- _Prompt_:
Please reproduce the data below exactly, from the first line through the line containing "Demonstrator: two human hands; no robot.", and leave every later line out.

-- Data segment follows --

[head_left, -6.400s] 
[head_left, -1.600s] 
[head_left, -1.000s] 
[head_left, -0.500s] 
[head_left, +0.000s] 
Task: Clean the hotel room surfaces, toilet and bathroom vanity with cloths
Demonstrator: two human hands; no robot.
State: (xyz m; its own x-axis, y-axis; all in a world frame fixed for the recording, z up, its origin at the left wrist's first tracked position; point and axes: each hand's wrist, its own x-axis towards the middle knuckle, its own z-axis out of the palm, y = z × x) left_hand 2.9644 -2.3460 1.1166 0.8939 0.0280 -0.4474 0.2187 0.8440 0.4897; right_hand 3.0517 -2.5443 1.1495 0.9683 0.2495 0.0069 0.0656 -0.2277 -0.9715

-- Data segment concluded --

- _Task output_:
[head_left, -6.400s] 
[head_left, -1.600s] 
[head_left, -1.000s] 
[head_left, -0.500s] 
[head_left, +0.000s] 
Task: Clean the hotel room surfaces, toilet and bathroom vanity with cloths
Demonstrator: two human hands; no robot.

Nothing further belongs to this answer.